Ask Computer Engineering Expert

Program  - Neural Networks

For the last programming project of the semester, you will use off-the-shelf neural network software to investigate airline lateness statistics. You are given a data file (.csv format) containing data on delays from various causes from the 29 largest airports in the United States. We are interested in finding out if the pattern of causes of delays is sufficient to identify the airport.

THE SOFTWARE
The WEKA package is available on all Flarsheim labs (and is also a free download if you want to install it on your own system). It has modules to compute many types of AI functions including Bayesian networks and neural networks, the focus of this assignment. WEKA allows you to build and train a network by specifying the configuration and the data file; there is no need to write your own artificial-neuron or backpropagation code.

THE DATA FILE
The file, airlines.csv, is taken from http://think.cs.vt.edu/corgis/csv/airlines/airlines.html. The data dictionary, describing the format and meaning of each field, is also on that page. In short, the file contains, for each airport, the number of delays:
- due to the airline;
- due to late aircraft;
- due to issues with the aviation system itself (congestion, air traffic control, etc)
- due to security concerns; and
- due to weather.
In addition, it lists the number of flights canceled, delayed, or diverted. For delays, it lists the total minutes delay for each cause.

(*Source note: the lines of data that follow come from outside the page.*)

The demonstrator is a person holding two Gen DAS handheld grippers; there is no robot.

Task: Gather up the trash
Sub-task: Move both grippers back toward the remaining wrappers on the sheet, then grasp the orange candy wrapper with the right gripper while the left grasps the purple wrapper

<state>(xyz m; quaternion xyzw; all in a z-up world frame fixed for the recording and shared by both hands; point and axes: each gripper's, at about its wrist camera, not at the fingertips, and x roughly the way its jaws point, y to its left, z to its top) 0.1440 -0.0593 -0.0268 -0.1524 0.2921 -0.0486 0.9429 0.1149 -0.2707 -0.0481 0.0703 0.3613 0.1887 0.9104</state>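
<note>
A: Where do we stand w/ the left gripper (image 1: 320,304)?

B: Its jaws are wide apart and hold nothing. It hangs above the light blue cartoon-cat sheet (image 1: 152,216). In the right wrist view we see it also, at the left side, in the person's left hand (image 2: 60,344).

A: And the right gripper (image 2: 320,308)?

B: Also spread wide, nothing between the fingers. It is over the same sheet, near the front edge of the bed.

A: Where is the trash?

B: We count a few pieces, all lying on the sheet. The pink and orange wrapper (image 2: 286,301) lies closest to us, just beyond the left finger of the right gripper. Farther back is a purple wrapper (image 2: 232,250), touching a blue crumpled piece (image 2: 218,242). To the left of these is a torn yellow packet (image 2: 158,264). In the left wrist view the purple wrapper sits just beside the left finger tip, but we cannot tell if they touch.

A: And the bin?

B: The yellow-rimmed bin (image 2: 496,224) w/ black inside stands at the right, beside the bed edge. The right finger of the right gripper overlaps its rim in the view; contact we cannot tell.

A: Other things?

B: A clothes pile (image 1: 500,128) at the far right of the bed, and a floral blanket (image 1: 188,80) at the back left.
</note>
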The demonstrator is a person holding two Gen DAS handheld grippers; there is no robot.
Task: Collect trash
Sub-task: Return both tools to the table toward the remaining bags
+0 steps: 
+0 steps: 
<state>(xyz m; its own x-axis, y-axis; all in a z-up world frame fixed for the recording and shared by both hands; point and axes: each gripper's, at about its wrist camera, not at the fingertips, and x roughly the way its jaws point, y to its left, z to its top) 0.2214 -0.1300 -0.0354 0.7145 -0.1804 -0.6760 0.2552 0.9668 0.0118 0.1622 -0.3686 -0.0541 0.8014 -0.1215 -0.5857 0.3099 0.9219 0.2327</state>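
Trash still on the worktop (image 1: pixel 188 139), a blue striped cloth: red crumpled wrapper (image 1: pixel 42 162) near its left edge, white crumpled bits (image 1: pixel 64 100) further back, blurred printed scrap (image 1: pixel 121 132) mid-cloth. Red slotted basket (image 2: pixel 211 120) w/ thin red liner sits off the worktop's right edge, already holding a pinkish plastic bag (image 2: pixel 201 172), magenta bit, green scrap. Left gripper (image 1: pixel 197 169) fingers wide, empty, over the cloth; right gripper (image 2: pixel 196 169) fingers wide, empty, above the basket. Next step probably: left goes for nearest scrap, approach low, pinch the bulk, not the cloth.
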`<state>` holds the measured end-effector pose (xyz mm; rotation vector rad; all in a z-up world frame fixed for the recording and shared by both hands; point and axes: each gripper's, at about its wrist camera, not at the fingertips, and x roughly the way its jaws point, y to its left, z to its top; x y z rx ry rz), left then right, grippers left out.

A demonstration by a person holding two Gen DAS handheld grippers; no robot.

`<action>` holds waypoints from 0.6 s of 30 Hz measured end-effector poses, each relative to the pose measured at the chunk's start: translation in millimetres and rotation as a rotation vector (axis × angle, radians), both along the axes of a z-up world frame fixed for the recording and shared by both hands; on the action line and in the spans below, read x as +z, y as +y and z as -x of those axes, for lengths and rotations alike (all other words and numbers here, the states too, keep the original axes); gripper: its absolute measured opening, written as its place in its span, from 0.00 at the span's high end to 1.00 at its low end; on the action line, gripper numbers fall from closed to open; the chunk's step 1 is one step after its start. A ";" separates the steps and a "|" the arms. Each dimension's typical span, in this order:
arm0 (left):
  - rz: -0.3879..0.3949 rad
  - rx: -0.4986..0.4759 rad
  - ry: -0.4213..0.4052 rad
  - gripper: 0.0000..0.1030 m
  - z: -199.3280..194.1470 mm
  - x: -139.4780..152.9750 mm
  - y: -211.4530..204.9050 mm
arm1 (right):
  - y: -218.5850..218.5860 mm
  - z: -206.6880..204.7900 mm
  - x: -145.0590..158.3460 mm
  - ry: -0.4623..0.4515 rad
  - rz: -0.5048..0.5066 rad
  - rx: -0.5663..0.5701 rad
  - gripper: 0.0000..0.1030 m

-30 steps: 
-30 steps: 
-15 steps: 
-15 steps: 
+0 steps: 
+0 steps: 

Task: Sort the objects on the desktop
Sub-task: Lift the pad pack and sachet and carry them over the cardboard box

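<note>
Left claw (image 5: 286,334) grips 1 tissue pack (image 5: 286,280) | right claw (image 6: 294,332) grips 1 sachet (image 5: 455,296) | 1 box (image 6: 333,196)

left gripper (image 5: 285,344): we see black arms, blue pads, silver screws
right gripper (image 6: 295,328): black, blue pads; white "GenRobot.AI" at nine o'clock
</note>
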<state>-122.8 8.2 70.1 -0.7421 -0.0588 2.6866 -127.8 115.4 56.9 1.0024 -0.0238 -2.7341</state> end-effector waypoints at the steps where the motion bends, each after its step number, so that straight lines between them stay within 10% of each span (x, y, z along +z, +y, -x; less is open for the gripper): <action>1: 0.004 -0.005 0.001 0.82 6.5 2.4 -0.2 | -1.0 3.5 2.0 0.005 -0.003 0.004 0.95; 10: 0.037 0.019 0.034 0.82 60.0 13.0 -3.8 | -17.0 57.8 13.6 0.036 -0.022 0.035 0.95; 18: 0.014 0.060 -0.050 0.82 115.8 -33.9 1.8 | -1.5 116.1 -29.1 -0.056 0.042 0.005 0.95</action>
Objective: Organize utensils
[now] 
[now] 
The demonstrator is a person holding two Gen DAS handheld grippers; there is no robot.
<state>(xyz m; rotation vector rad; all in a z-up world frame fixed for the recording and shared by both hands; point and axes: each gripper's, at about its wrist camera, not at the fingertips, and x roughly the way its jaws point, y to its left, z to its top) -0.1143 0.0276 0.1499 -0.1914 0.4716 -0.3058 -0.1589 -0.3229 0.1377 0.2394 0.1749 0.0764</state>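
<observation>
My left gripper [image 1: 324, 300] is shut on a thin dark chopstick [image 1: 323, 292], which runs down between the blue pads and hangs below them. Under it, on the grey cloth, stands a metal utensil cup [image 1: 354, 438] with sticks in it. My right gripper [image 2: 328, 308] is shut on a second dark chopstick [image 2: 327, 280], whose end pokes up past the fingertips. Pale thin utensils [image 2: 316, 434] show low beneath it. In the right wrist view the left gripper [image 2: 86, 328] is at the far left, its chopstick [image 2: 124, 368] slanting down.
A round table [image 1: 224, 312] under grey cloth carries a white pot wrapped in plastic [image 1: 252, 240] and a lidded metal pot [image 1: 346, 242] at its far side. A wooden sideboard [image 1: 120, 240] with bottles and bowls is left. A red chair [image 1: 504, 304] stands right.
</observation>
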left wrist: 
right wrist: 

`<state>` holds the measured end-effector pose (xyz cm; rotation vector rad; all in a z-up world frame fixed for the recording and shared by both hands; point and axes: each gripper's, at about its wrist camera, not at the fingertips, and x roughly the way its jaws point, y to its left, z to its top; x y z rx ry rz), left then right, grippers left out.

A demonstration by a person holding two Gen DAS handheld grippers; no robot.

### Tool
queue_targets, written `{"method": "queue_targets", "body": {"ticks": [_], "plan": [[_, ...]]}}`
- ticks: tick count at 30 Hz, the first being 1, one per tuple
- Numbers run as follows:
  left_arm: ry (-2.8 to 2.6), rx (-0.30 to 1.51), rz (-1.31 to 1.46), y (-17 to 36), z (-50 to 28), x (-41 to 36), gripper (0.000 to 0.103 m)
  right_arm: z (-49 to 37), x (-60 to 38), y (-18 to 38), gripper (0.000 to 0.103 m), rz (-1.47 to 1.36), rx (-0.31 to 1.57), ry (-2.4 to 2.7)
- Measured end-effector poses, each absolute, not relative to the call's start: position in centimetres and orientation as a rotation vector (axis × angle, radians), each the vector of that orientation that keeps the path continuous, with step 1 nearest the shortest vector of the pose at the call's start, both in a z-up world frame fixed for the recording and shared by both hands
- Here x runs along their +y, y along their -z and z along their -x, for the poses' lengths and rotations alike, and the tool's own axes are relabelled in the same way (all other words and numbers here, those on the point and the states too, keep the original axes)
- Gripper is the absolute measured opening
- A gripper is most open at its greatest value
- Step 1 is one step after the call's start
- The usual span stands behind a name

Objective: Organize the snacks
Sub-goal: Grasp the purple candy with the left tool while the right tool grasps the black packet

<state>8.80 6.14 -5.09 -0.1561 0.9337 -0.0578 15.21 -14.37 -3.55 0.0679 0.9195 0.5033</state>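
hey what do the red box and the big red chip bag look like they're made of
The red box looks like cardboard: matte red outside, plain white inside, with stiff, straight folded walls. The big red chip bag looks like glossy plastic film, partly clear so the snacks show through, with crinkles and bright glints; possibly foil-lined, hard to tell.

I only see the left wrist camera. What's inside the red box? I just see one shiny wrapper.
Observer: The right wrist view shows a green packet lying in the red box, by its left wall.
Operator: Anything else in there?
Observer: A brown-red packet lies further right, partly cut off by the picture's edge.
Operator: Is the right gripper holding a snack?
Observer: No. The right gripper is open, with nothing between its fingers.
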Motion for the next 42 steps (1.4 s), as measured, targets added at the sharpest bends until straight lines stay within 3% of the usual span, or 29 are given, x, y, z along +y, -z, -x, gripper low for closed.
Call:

The file also contains the number of carriers, total number of flights, and number of on-time flights per airport. The 3-letter airport code is also given; this is the output (dependent) variable.

The data on number of carriers per airport should be screened out of your input data and not used as input for your network. This is because in some cases this is enough to uniquely identify the airport; we do not want our network to bypass the bulk of the data. Likewise, the name of the airport should not be used as input.

INPUT TO YOUR NETWORK
Use the numeric data for number and amount of delays, diversions, etc., for each cause. You will want to normalize this data, either by number of delays or number of flights.

Scaling the data: You may need to adjust the scale of your data (e.g. record delays in hours rather than minutes) so that all inputs are of approximately the same magnitude. If inputs vary over multiple scales of magnitude (as this data does), the network requires much more training-and we only have so much data. Therefore, adjusting data so that numbers are proportions (floats in [0.0 - 1.0)) rather than raw counts can provide more efficient learning from the same data. Another option is to code each variable separately as a z-score, as the number of standard deviations above or below the mean that item is. (z- scores below the mean are negative, above the mean positive; thus a z-score of -0.27 means an item is 0.27 standard deviations below the average for that variable, and a z-score of 1.12 is 1.12 standard deviations above the mean). The advantage of this is that all data items are on the same scale-mean of 0, standard deviation of 1-even if some variables have a characteristic range of 0.01-0.10 and others have a range of 1,000 - 100,000.
Exclude from input: Name of airport, month, year, month name, year/month code, airport code.

OUTPUT FROM YOUR NETWORK:

Your network should have 29 output neurons, 1 for each airport. Select the maximum value from the output neurons as the network's response.

NEURAL NETWORK CONFIGURATION

This is your playground! The general approach is to start with the input neurons and a single neuron in the hidden layer. Randomly select a subset of the data (say, 5% of it) to withhold for testing (WEKA can do this automatically) and train the network, then test it on the withheld data. At first, it'll probably be terrible. Then add a second neuron to the hidden layer, select a new subset of the data, retrain the network from scratch, and check results. Continue adding neurons to the hidden layer until the network can consistently predict all withheld data, or when adding more neurons leads to a decrease in performance on the test set.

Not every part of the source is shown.